Großkonzerne stellen heute möglichst keine Hochschulabgänger ein, sondern jüngere Fachkräfte, die zuvor etwa fünf Jahre, oft in KMU genau auf dem Gebiet gearbeitet haben, das zu besetzten ist. „Restrukturierungsprogramme“ sind günstige Gelegenheiten, solche Verjüngungen des Personals durchzuziehen. So weiß der SAP-Betriebsrat. „Gespart wird etwa, wenn die Stelle eines Mitarbeiters mit 30 Jahren Berufserfahrung mit einem jüngeren Kollegen besetzt wird, der auf einer niedrigeren Gehaltsstufe anfängt.“ So sollen ab 2020 wieder 750 bis 850 Mio. € jährlich eingespart werden.

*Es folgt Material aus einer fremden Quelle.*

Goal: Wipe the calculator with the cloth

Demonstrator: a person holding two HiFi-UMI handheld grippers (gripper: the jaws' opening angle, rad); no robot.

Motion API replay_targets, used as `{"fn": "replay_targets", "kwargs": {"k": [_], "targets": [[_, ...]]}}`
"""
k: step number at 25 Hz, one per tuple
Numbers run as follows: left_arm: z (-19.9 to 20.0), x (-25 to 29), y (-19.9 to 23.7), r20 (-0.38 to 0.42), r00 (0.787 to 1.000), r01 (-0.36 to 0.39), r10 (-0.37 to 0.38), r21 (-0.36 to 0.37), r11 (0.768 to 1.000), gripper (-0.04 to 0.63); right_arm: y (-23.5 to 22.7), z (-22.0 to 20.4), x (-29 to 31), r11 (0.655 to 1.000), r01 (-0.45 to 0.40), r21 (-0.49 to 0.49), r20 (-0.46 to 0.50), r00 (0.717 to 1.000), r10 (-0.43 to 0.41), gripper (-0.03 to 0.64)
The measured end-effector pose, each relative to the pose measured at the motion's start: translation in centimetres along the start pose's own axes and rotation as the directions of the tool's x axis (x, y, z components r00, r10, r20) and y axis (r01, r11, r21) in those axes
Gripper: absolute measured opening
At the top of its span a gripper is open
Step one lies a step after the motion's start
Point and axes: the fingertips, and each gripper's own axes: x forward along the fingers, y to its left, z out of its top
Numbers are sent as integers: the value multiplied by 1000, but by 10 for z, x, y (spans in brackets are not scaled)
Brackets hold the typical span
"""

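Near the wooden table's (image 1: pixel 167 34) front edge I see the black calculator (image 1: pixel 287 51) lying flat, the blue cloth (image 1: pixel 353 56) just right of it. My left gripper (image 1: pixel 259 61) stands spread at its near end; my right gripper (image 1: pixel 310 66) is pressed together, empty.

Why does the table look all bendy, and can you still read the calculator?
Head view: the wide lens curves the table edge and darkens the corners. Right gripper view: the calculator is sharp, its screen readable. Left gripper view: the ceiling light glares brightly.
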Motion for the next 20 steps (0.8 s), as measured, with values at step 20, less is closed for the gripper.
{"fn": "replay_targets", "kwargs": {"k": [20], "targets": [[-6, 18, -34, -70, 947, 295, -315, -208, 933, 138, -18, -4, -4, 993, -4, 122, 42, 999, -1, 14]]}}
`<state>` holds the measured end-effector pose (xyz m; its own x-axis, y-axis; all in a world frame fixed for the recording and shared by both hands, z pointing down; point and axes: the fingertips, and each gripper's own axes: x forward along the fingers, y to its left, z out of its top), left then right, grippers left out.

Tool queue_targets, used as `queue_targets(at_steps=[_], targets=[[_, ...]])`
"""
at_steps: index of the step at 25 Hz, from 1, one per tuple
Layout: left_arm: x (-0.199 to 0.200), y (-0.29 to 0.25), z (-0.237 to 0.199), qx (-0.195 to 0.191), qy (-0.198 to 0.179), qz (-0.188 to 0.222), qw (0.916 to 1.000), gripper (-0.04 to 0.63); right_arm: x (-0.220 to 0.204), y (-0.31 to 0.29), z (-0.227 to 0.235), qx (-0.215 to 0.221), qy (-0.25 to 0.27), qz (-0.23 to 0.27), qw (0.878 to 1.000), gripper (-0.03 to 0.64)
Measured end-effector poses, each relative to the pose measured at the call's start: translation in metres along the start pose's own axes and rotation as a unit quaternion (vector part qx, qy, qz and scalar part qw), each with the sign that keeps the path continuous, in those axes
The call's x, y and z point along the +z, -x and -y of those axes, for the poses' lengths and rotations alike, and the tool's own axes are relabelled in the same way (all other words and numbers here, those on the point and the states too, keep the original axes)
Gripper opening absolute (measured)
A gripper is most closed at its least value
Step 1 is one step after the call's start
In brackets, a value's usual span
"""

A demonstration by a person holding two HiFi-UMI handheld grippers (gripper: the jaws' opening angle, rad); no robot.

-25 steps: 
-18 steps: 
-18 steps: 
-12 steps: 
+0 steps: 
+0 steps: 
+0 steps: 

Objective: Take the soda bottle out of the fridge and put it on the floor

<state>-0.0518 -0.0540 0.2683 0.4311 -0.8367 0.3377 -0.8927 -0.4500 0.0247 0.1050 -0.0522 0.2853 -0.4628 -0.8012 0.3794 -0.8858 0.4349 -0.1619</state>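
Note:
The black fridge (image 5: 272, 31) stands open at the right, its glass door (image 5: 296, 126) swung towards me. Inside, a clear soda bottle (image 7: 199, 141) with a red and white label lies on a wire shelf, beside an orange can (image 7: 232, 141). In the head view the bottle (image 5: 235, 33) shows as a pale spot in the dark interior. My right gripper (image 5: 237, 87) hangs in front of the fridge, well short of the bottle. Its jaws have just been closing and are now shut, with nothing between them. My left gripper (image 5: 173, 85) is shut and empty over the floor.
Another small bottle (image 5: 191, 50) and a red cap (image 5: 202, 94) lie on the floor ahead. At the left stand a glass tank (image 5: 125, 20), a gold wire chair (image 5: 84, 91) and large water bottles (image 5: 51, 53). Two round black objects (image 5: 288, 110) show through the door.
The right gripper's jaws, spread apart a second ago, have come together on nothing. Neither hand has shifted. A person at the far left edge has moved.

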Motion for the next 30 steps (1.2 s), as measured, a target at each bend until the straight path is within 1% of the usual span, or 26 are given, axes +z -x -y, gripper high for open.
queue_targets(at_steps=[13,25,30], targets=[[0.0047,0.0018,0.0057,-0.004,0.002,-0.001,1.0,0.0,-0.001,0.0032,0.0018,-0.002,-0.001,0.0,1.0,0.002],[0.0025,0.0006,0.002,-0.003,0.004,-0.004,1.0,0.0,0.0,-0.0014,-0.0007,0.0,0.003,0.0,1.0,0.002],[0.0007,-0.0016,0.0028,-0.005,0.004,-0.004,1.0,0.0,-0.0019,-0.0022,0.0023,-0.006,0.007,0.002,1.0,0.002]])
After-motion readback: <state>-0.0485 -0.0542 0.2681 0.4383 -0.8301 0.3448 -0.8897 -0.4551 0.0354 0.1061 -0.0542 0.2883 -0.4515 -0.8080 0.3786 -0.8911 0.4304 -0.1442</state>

Das wird z.B. in den VDI-nachrichten [VDI = Verein Deutscher Ingenieure] oft diskutiert. Hochschulabgängern wird dort empfohlen, sich trotzdem zu bewerben. Denn es könne ja sein, dass sich keine eingearbeitete Fachkraft bewirbt.

SAP u.a. entschuldigen sich, die Konkurrenz mache es genauso; und ein anderes Verhalten sei existenzgefährdend. Da international sich alle globalen Großkonzerne so verhalten, ist eine moderne DUA gefragt, um mit den dargestellten dualen Umschulungen den Übergang der IT-Fachkräfte zu anderen Firmen zu begleiten.

Der SAP-Betriebsrat fragt zu Recht: „Ein Mitarbeiter mit 55 Jahren und vielleicht seit 20 Jahren bei SAP ist doch auf der Höhe seiner Schaffenskraft. Wenn seine Freisetzung für SAP ökonomisch sinnvoll sein soll – was ich nicht glaube – da frage ich mich doch: Was ist da vorher schief gelaufen?“ – Antwort: u.a. keine gezielte Weiterbildung!